Consider how Ticketmaster* has leveraged APIs to dramatically evolve its strategy. The company’s model still revolves around selling tickets to consumers, as it always has, but the infrastructure that supports that model has evolved dramatically — and consequently, so has the scale at which Ticketmaster can execute its plans.

Previously, the company relied on phone sales, physical ticket booths, and first-party apps as its major sales channels. All of these are approaches in which Ticketmaster carries the responsibility of attracting customers and shoulders the full cost of expanding its reach. But in recent years, the company has expressed capabilities such as event discovery and ticket purchasing as APIs, allowing Ticketmaster’s core business to be inserted into digital experiences where would-be customers are already assembled, such as Facebook.
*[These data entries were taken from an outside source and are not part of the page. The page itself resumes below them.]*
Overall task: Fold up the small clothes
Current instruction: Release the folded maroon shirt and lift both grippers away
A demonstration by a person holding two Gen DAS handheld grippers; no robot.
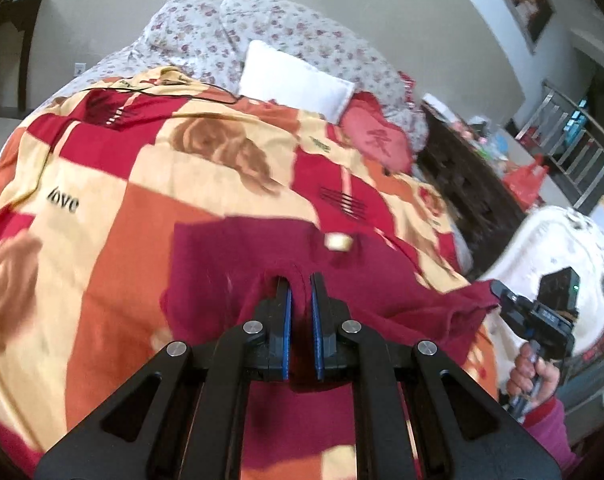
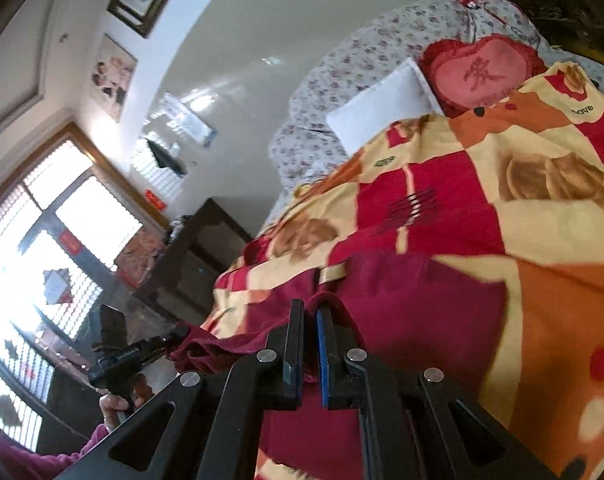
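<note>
The dark red garment [image 1: 238,264] lay on the red, orange and cream blanket [image 1: 114,208], at the blanket's near end, well short of the white pillow [image 1: 294,80] and the heart-shaped red cushion [image 1: 376,140] at its far end. The left gripper [image 1: 301,280] was clenched on a fold of the garment's near edge — cloth bunched between its blue pads. The right gripper [image 2: 311,308] pinched another part of the same edge [image 2: 422,300], jaws closed on the cloth. A small pale tag [image 1: 338,241] showed on the garment, just beyond the left gripper. In the left view, a hand [image 1: 532,376] gripped the right gripper's handle off the blanket's right side.
</note>
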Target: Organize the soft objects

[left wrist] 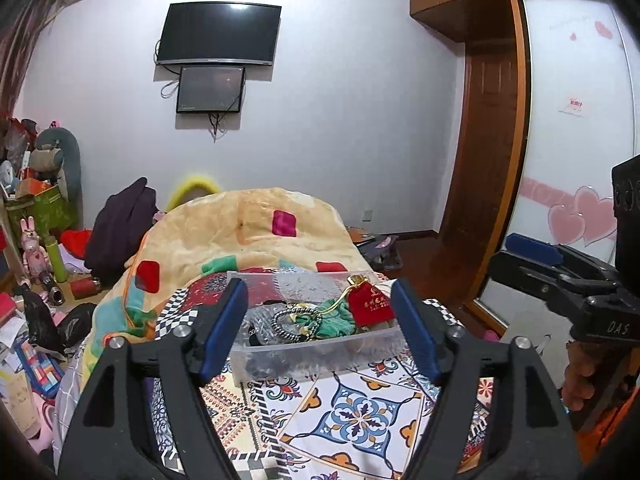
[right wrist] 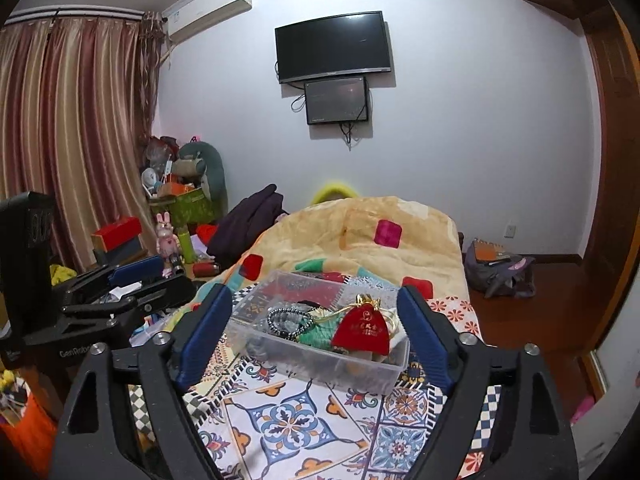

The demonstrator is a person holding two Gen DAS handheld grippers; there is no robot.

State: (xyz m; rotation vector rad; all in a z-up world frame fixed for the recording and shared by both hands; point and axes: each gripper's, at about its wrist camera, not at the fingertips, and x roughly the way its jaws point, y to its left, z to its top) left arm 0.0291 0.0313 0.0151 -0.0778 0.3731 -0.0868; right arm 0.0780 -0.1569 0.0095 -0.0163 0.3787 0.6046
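Observation:
A clear plastic box [left wrist: 320,362] [right wrist: 360,372] sits on the patterned bedspread [left wrist: 352,412] [right wrist: 280,424]. In it lie a red drawstring pouch [left wrist: 370,304] [right wrist: 362,330], a green cloth [left wrist: 336,322] [right wrist: 316,336] and a dark bead bracelet [left wrist: 286,318] [right wrist: 290,320]. My left gripper [left wrist: 320,328] is open and empty, held just in front of the box. My right gripper [right wrist: 316,332] is open and empty too, in front of the box from the right. Each gripper shows at the edge of the other's view.
A rolled yellow quilt [left wrist: 248,232] [right wrist: 360,236] lies behind the box. Toys, boxes and bags crowd the floor at left [left wrist: 40,280] [right wrist: 176,216]. A bag [right wrist: 500,272] sits on the wooden floor at right. A wardrobe [left wrist: 576,160] stands at right.

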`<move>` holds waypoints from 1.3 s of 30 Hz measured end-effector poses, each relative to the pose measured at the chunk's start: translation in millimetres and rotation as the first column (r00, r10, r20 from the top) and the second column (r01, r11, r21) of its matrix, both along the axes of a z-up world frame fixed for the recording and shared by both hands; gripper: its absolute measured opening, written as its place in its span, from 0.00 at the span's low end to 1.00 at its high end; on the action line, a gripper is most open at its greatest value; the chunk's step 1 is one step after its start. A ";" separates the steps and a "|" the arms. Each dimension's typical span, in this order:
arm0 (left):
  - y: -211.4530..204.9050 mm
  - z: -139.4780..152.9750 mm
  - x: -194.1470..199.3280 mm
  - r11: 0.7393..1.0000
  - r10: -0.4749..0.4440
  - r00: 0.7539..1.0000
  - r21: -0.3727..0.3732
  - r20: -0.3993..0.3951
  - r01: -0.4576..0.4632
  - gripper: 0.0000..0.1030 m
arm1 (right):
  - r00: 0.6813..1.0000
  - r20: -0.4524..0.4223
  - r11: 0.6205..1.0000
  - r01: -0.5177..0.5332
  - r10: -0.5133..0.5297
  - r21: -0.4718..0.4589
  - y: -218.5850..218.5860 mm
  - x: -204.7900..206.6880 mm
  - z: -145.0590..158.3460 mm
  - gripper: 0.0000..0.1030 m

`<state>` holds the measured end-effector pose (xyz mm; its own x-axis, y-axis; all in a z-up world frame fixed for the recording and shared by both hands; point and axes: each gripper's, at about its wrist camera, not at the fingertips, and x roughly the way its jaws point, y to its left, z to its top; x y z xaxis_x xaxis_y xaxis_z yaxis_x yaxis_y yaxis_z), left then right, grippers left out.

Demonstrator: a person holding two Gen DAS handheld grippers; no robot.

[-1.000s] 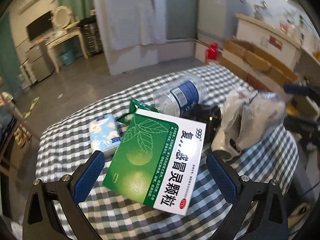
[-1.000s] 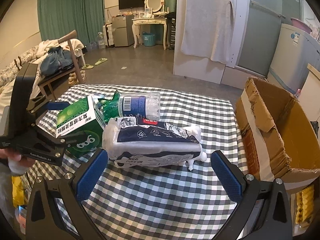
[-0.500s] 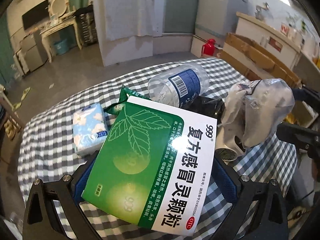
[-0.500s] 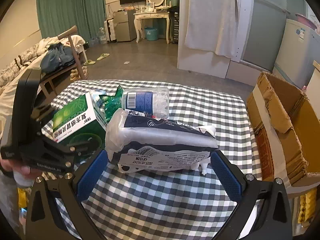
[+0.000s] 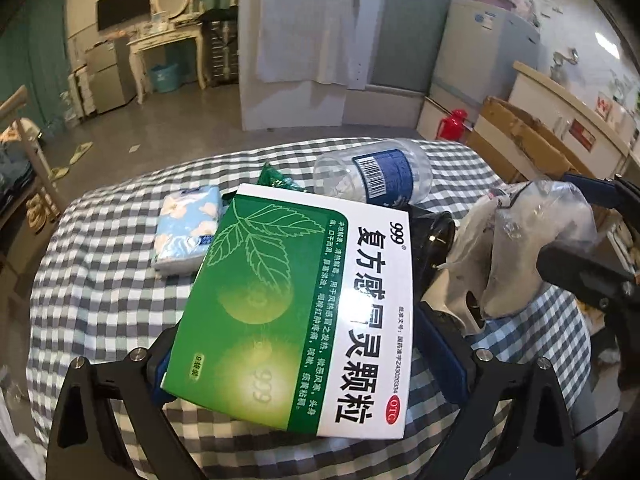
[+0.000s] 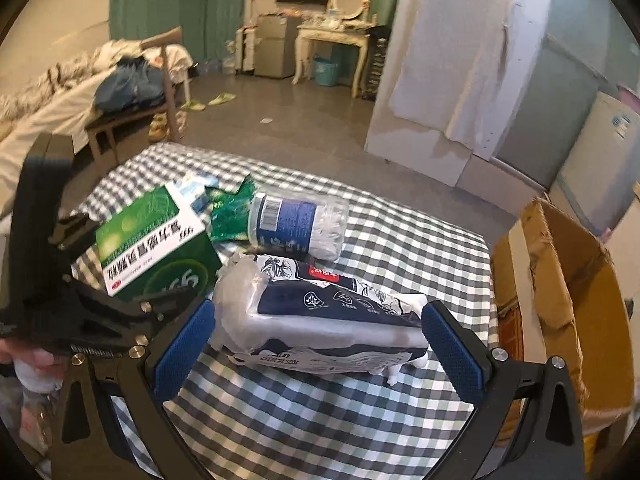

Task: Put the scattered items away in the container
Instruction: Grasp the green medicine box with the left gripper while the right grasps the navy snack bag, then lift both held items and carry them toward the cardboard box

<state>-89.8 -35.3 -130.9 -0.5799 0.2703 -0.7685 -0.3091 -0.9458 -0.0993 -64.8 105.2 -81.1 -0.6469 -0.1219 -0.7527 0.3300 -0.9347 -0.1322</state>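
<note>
A green and white medicine box (image 5: pixel 296 304) lies tilted between the fingers of my left gripper (image 5: pixel 296 356). The jaws are closing on it; the right pad (image 5: pixel 440 360) stands at the box's edge and the left pad is hidden under the box. In the right wrist view the same box (image 6: pixel 152 248) shows with my left gripper (image 6: pixel 80 300) around it. My right gripper (image 6: pixel 320 332) is open and straddles a white and navy plastic-wrapped package (image 6: pixel 320 320) lying on the checked tablecloth (image 6: pixel 320 420). An open cardboard box (image 6: pixel 560 280) stands off the table's right edge.
A clear bottle with a blue label (image 6: pixel 300 224) lies on its side behind the package, next to a crumpled green wrapper (image 6: pixel 232 212). A blue and white tissue pack (image 5: pixel 188 232) lies left of the medicine box. A black object (image 5: pixel 436 236) sits beside the package.
My left gripper has come forward and rolled, so the medicine box now sits between its fingers. My right gripper has moved in until the package lies between its pads.
</note>
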 end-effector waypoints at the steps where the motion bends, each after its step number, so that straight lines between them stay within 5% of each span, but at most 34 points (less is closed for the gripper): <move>1: -2.1 0.1 1.0 1.000 0.015 1.000 0.014 0.000 -0.015 0.93 | 1.000 0.015 1.000 -0.015 0.015 -0.001 -0.1 -1.4 -2.1 1.00; 9: -13.6 -3.9 7.4 0.995 0.085 0.996 0.043 0.000 -0.085 0.87 | 0.997 0.049 0.997 -0.064 0.062 0.044 -5.3 -0.8 -16.3 0.97; 15: -2.7 -3.9 9.1 0.997 0.082 0.997 0.011 -0.010 -0.082 0.87 | 0.995 0.062 0.997 -0.083 0.083 -0.003 -1.5 5.9 -17.4 0.72; 17: 1.6 -4.0 10.8 0.996 0.085 0.996 -0.007 -0.017 -0.085 0.87 | 0.995 0.063 0.996 -0.079 0.082 -0.040 1.8 7.9 -16.2 0.53; 23: 10.1 -3.6 8.4 0.992 0.122 0.992 -0.030 -0.027 -0.123 0.87 | 0.997 0.045 0.992 -0.053 0.058 -0.113 14.1 12.4 -12.6 0.36; 39: 14.4 5.3 7.5 0.976 0.216 0.976 -0.023 -0.034 -0.216 0.82 | 0.998 -0.056 0.979 0.007 -0.019 -0.202 50.3 31.7 17.6 0.34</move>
<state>-82.2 -21.0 -125.6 -0.6458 0.1160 -0.7547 -0.0998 -0.9927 -0.0671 -33.1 155.6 -63.5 -0.6908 -0.2591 -0.6751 0.3151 -0.9481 0.0414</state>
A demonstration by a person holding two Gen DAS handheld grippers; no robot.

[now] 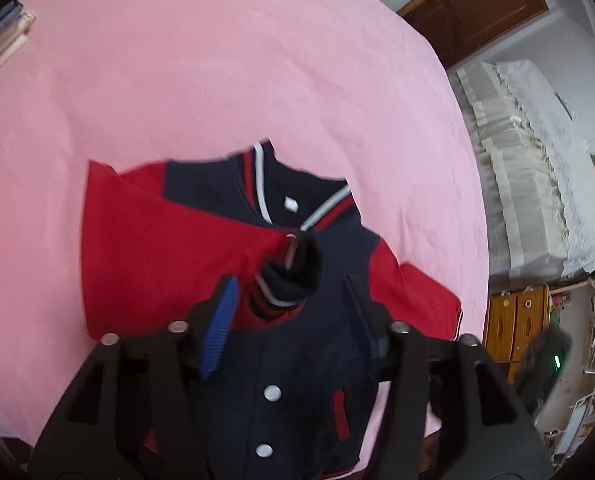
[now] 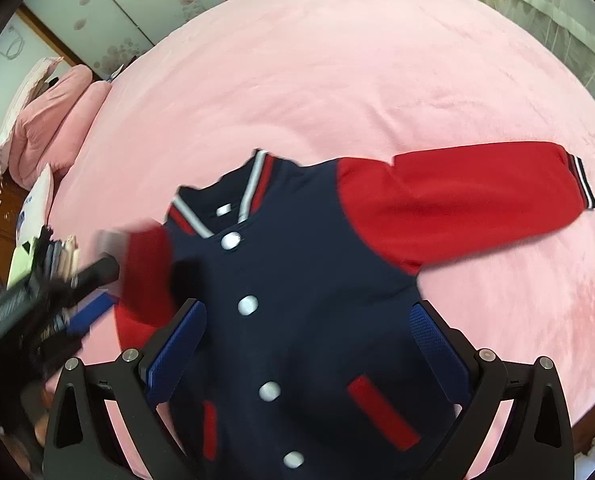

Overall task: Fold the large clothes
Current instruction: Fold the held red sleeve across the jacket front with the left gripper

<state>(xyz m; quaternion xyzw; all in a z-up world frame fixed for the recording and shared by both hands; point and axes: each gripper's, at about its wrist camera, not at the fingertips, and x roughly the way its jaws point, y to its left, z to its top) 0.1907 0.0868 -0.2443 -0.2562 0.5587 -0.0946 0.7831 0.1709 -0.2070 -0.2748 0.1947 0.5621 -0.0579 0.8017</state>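
Note:
A navy jacket (image 1: 309, 360) with red sleeves and white snaps lies front-up on the pink bed (image 1: 217, 80). Its one red sleeve (image 1: 157, 240) is folded across the chest, the striped cuff (image 1: 289, 280) resting near the collar. My left gripper (image 1: 301, 300) hovers open just short of that cuff, nothing pressed between its blue pads (image 1: 221, 328). In the right wrist view the other red sleeve (image 2: 477, 200) stretches out flat to the right. My right gripper (image 2: 307, 308) stands open over the jacket (image 2: 297, 280) body. The left gripper (image 2: 105, 288) shows blurred at the left.
A stack of folded clothes (image 1: 1, 40) sits at the bed's far corner. Pink pillows (image 2: 49, 120) lie at the head end. A white lace-covered piece of furniture (image 1: 537, 160) and wooden cabinets (image 1: 513, 320) stand beyond the bed's right edge.

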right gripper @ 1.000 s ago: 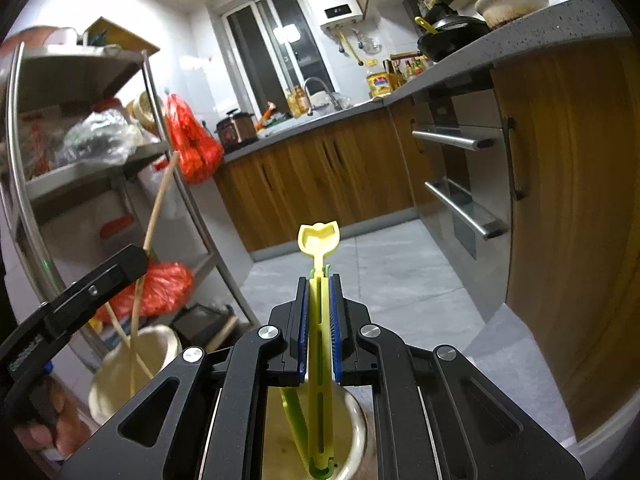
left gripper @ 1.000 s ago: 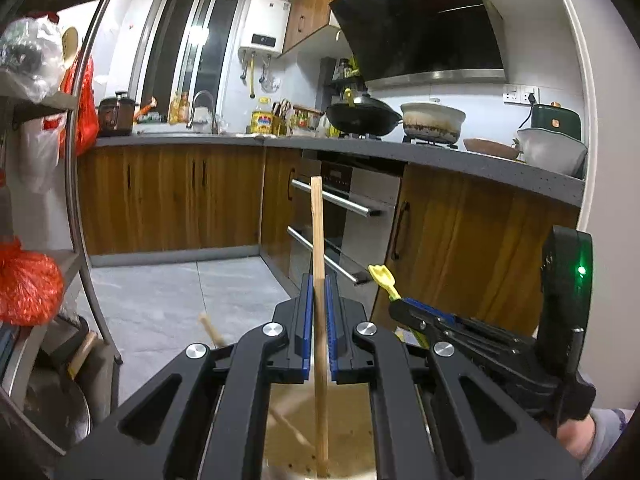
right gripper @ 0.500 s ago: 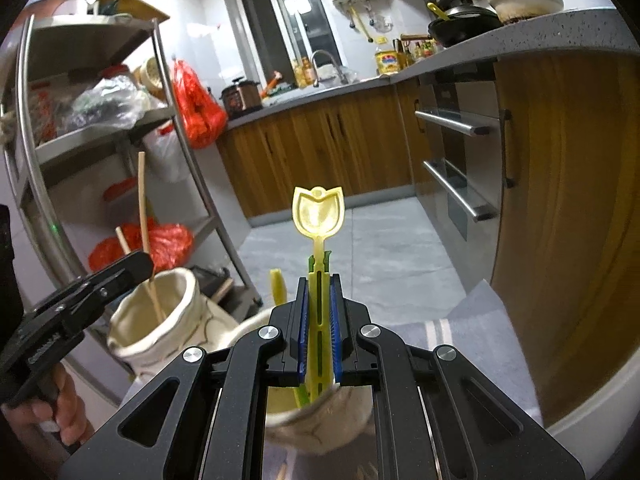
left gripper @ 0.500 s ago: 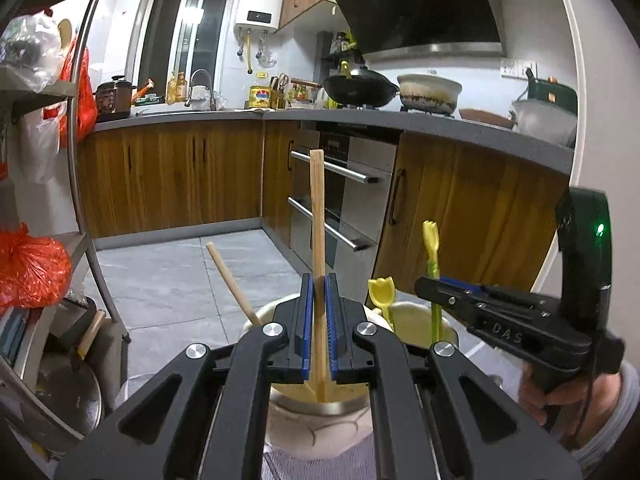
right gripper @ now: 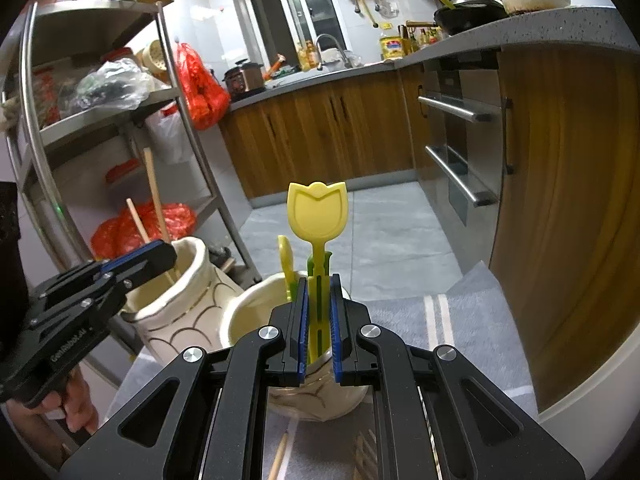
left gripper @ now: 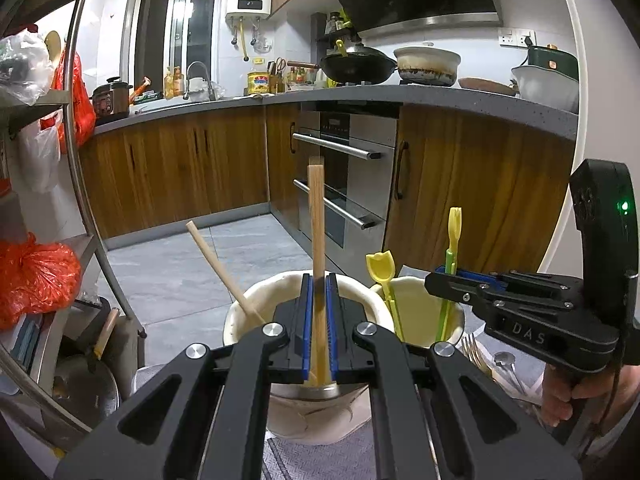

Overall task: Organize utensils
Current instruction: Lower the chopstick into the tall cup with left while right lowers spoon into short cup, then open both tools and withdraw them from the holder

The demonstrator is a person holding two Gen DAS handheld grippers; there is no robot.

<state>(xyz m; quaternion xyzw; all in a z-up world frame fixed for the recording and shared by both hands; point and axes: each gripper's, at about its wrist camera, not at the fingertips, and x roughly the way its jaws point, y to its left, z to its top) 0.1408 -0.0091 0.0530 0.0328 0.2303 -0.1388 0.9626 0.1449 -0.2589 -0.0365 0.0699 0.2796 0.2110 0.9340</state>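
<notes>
My left gripper (left gripper: 319, 300) is shut on a wooden chopstick (left gripper: 317, 220) that stands upright over a cream ceramic jar (left gripper: 256, 304); a second chopstick (left gripper: 224, 268) leans in that jar. My right gripper (right gripper: 319, 312) is shut on a yellow-green tulip-topped plastic utensil (right gripper: 318, 216), held upright over a second cream jar (right gripper: 248, 320) that holds another yellow utensil (right gripper: 286, 256). In the left wrist view the right gripper (left gripper: 448, 276) sits at the right beside that jar (left gripper: 416, 292). In the right wrist view the left gripper (right gripper: 160, 254) sits at the left jar (right gripper: 188, 304).
Both jars stand on a grey cloth (right gripper: 472, 320) on a round table. A fork and spoon (left gripper: 492, 364) lie on it, and a chopstick (right gripper: 280, 456) lies near me. A metal shelf rack (right gripper: 100, 120) stands at the left; kitchen cabinets and an oven (left gripper: 344, 184) stand beyond.
Both grippers have drawn back and up from the jars, each still holding its utensil. The jars now show fully below the fingers.
</notes>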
Because the API can be infinitely scaled, there is theoretically no limit to how many partnerships Ticketmaster can forge, how many developers can innovate with its APIs, and how many customers its can support as partnerships and innovation bear fruit.

Ticketmaster’s story is an example of a shift from supply-side economics to demand aggregation — and a meaningful departure from the concepts of supply and demand under which many legacy businesses are accustomed to operating. Traditionally, increasing capacity for transactions might have meant a business literally had to invest in more cash registers and more people to stand behind them — but now that the ability to process payments can be expressed via an API, that capability can be inserted virtually anywhere there is a screen or some other device for customers to interact with.

These concepts of software modularity and infinite replicability raise implications about what it means to even run a business.

Most enterprises can apply aspects of this thinking. They’re in business because they do something well — and whatever that is, it can be encapsulated by software at different points in the supplier-consumer value chain.

For example, a few years ago, to be competitive, a restaurant would have needed to juggle a number of mandates — running a kitchen, running a dining room, operating a website to attract customers, investing in traditional marketing to attract customers, employing drivers for delivery services, and so on. Today, an entrepreneur might simply open a kitchen, put their service up on several meal-delivery apps (after all, the customers are already there), and then focus on making great food, having used digital services (and the APIs that power them) to offloaded everything else to ecosystem partners.

In fact, instead of paying for all those traditional costs, the entrepreneur might hire a few more chefs with different skills to expand her kitchen — effectively letting her run four or five delivery “restaurants” without having to proportionally scale all of her other infrastructure and overhead costs. In this way, she can focus on what she does best (producing delightful food) and partner with others (such as those with delivery expertise) to create the end consumer’s experience.

Most enterprises can apply aspects of this thinking. They’re in business because they do something well — and whatever that is, it can be encapsulated by software at different points in the supplier-consumer value chain. The business can focus on maximising these strengths — these existing points of leverage — while relying on other ecosystem participants for complementary technologies and to fill competitive or go-to-market gaps.

Even so, it is important to recognise that digital ecosystems can increase competitive pressure in profound ways. Once a service with a particular purpose gains a critical mass of users and has been perpetuated widely enough throughout connected ecosystems, it may be borderline impossible due to network effects for a new competitor to gain significant share without bringing a legitimate disruption to the market. These sorts of “winner take all” dynamics are a reminder that though APIs, technology platforms, and digital ecosystems offer exciting opportunities, enterprises do not have time to waste.